A simple idea: What I tell you the first time I meet you and what I tell you the seventh time I meet you will be different because the seventh time we talk, I now have a relationship with you. I know who you are, I know what your interests are and I know what you respond to. The conversation is deeper and more nuanced. These are all things that come into play in journalism, that come into play particularly with periodical publishing; they certainly come into play with video, websites and with digital communications.
As a communicator, you’re always developing a relationship with people and part of your job as an editor or writer is to broaden that conversation as much as possible and expand on the knowledge that you believe the people that you were talking to have. That’s very important. And, it’s a sign of respect, because you are not starting from scratch every time.

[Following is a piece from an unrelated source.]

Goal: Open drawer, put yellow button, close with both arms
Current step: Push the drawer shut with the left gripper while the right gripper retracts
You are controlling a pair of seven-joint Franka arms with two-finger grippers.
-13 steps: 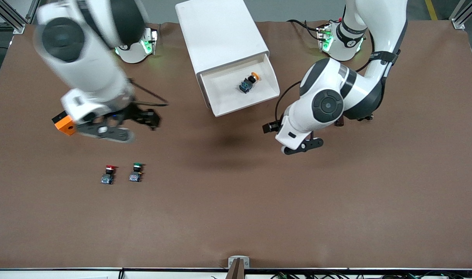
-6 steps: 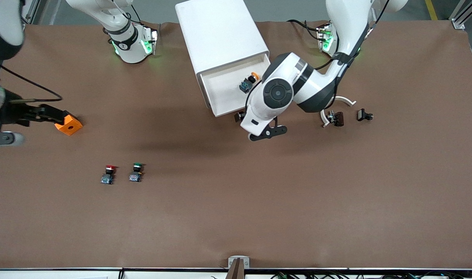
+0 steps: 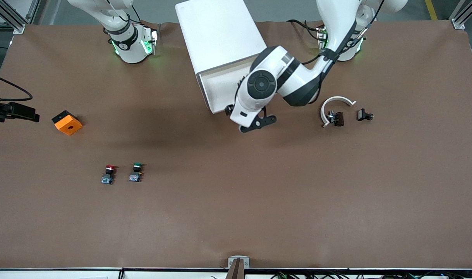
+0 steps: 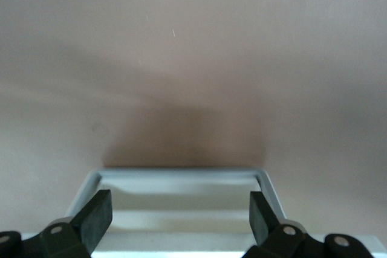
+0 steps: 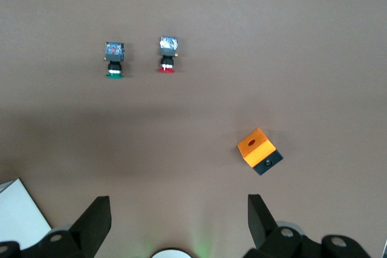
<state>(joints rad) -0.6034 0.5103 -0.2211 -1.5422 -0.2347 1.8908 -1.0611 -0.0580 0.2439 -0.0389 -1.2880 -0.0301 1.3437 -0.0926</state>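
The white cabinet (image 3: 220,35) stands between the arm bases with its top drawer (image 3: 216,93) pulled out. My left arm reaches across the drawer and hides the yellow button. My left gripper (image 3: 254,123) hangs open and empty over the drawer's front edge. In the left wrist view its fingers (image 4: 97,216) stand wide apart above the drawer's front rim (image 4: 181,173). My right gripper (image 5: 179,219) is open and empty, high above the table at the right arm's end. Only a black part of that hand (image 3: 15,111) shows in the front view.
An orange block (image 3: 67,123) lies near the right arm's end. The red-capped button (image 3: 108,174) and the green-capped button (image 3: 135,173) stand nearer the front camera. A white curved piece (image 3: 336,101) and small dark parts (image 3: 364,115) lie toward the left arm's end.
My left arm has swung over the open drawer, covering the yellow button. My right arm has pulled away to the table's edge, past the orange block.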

But the point is you’re always building on these relationships and prior communications, every Tweet or post you send out builds on the one you sent out before, every article you publish builds on what people know about you that you previously published. You’re building a media personality. So you’re always building communications. It’s a continuum, a flow.
The nice thing for me at that time was that I got to create a lot of editorial formats. And I got very interested in a concept I call, for lack of better words, editorial components. These are the building blocks that can be used to tell a story or format a publication. Whether it’s a piece of journalism or whether it is a documentary film, editorial components are formats used to tell stories and deliver information in a certain way. There’s an interview, there’s a service piece, there’s reportage, there’s the review, a guide, a diary, a timeline, there’s an economic analysis. When you become fluid with their application, you can see how they apply to a given publication and how they add variety and depth to editorial. And, of course, everything is always being combined, re-combined to create new components. Today, that would be called rapid iteration…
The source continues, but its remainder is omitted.